**Work task**
Make an exact copy of the listing underneath, skipping each picture.

-- Opening Marker --

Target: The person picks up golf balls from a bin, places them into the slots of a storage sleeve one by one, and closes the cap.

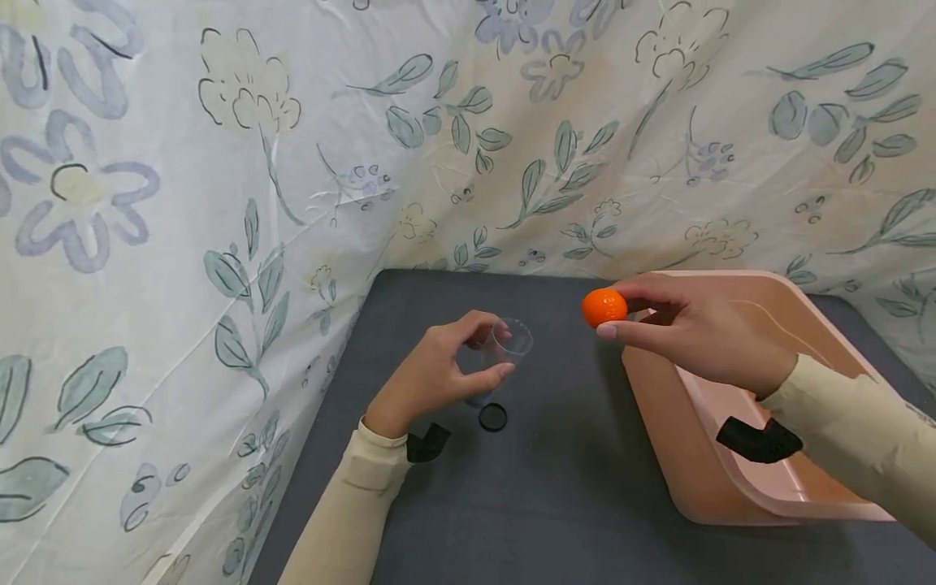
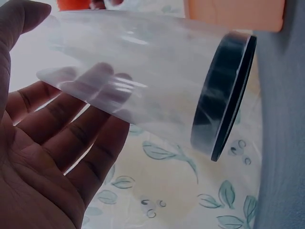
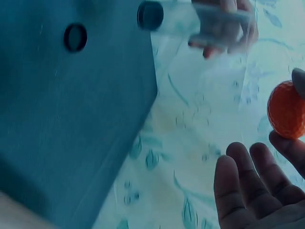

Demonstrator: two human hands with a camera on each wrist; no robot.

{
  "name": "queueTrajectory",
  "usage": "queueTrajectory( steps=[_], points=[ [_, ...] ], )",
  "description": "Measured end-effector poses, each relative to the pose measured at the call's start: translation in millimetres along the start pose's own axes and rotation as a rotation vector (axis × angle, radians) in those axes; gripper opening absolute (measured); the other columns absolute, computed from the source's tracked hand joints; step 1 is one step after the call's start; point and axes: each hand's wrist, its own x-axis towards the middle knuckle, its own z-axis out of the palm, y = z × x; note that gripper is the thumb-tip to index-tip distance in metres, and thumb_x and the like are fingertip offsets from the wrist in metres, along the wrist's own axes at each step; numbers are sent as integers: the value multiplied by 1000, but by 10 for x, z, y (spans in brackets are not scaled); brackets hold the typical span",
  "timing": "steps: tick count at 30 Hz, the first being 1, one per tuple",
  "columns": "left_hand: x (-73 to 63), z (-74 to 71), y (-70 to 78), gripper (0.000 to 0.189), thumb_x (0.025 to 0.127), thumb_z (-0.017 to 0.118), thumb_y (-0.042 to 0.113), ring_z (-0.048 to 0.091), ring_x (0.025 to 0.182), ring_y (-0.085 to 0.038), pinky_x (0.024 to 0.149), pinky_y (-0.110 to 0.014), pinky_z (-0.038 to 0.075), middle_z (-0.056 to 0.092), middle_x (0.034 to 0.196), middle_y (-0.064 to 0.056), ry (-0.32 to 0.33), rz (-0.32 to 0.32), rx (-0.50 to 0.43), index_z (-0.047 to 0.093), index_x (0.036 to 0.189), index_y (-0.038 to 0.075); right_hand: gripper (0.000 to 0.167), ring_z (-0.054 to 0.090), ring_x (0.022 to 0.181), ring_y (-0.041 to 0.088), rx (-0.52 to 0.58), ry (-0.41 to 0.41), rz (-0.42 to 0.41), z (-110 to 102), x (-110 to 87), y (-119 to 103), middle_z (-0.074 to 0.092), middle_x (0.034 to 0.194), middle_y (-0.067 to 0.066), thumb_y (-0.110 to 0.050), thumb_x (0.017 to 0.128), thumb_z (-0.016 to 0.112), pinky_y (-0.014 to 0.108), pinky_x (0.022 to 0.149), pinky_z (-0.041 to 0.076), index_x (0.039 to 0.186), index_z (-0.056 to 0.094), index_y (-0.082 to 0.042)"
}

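My left hand (image 1: 427,370) grips a clear plastic tube (image 2: 143,78) near its open top, thumb on one side and fingers on the other. A black cap (image 2: 221,95) closes the tube's lower end, just above the table. To the right, my right hand (image 1: 691,337) pinches an orange golf ball (image 1: 604,308) between thumb and fingertips, its dimples plain in the right wrist view. The ball is up beside the tube's mouth, some way apart from it. A round black lid (image 1: 493,418) lies on the table near the tube's foot.
A pink plastic bin (image 1: 651,422) stands on the right of the dark table (image 1: 556,504), under my right forearm. Flower-printed cloth (image 1: 453,179) hangs behind the table and along its left side. Black straps circle both wrists.
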Motion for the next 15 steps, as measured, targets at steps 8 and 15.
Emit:
queueTrajectory(
  steps=[8, 15],
  points=[
    [-26, -16, -3, 39, 92, 77, 26, 63, 102, -10, 94, -30, 57, 72, 115, 3, -5, -15, -24, 59, 125, 15, 41, 72, 94, 17, 71, -11, -99, 334, 116, -182, 70, 122, -1, -39, 94, 77, 29, 82, 57, 132, 69, -26],
    [-41, -44, -2, 38, 92, 78, 25, 64, 102, -10, 95, -31, 57, 72, 114, 1, -4, -3, -32, 59, 123, 16, 38, 72, 94, 20, 199, 25, -141, 576, 208, -239, 71, 118, 0, -31, 96, 75, 30, 80, 59, 132, 70, -20]
  ],
)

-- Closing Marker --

**Answer section**
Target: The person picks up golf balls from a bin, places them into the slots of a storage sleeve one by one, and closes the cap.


Demonstrator: two human hands with a camera on each wrist; no robot.

{
  "name": "queueTrajectory",
  "usage": "queueTrajectory( steps=[_], points=[ [_, ...] ], )",
  "description": "Measured end-effector poses, each relative to the pose measured at the call's start: translation in millimetres along the start pose's own axes and rotation as a rotation vector (axis × angle, radians) in those axes; gripper opening absolute (measured); the other columns absolute, computed from the source's tracked hand joints; step 1 is one step after the call's start; point and axes: each hand's wrist, its own x-axis towards the middle knuckle, its own z-axis out of the palm, y = z × x; note that gripper is the thumb-tip to index-tip distance in metres, and thumb_x and the like are fingertip offsets from the wrist in metres, along the wrist's own axes at each step; numbers are sent as integers: the value multiplied by 1000, but by 10 for x, z, y (spans in brackets are not scaled); brackets hold the typical span",
  "timing": "steps: tick count at 30 Hz, the first being 1, one per tuple",
  "columns": "left_hand: x (-73 to 63), z (-74 to 71), y (-70 to 78), gripper (0.000 to 0.189), thumb_x (0.025 to 0.127), thumb_z (-0.017 to 0.118), thumb_y (-0.042 to 0.113), ring_z (-0.048 to 0.091), ring_x (0.025 to 0.182), ring_y (-0.085 to 0.038), pinky_x (0.024 to 0.149), pinky_y (-0.110 to 0.014), pinky_z (-0.038 to 0.075), middle_z (-0.056 to 0.092), middle_x (0.034 to 0.196), middle_y (-0.064 to 0.056), ry (-0.32 to 0.33), rz (-0.32 to 0.32), rx (-0.50 to 0.43), index_z (-0.047 to 0.093), index_x (0.036 to 0.189), index_y (-0.038 to 0.075); right_hand: gripper (0.000 to 0.167), ring_z (-0.054 to 0.090), ring_x (0.022 to 0.181), ring_y (-0.041 to 0.088), rx (-0.52 to 0.58), ry (-0.41 to 0.41), rz (-0.42 to 0.41), z (-110 to 102), x (-110 to 87), y (-119 to 103), middle_z (-0.074 to 0.092), middle_x (0.034 to 0.194), middle_y (-0.067 to 0.066), thumb_y (-0.110 to 0.050), thumb_x (0.017 to 0.128), thumb_z (-0.016 to 0.112), pinky_y (-0.014 to 0.108), pinky_x (0.022 to 0.149), pinky_z (-0.041 to 0.076), index_x (0.039 to 0.186), index_z (-0.056 to 0.094), index_y (-0.082 to 0.042)"
}

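My left hand (image 1: 427,370) grips a clear plastic tube (image 2: 143,78) near its open top, thumb on one side and fingers on the other. A black cap (image 2: 221,95) closes the tube's lower end, just above the table. To the right, my right hand (image 1: 691,337) pinches an orange golf ball (image 1: 604,308) between thumb and fingertips, its dimples plain in the right wrist view. The ball is up beside the tube's mouth, some way apart from it. A round black lid (image 1: 493,418) lies on the table near the tube's foot.
A pink plastic bin (image 1: 651,422) stands on the right of the dark table (image 1: 556,504), under my right forearm. Flower-printed cloth (image 1: 453,179) hangs behind the table and along its left side. Black straps circle both wrists.
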Motion for the next 15 steps, as measured, targets at steps 8 and 15.
Emit:
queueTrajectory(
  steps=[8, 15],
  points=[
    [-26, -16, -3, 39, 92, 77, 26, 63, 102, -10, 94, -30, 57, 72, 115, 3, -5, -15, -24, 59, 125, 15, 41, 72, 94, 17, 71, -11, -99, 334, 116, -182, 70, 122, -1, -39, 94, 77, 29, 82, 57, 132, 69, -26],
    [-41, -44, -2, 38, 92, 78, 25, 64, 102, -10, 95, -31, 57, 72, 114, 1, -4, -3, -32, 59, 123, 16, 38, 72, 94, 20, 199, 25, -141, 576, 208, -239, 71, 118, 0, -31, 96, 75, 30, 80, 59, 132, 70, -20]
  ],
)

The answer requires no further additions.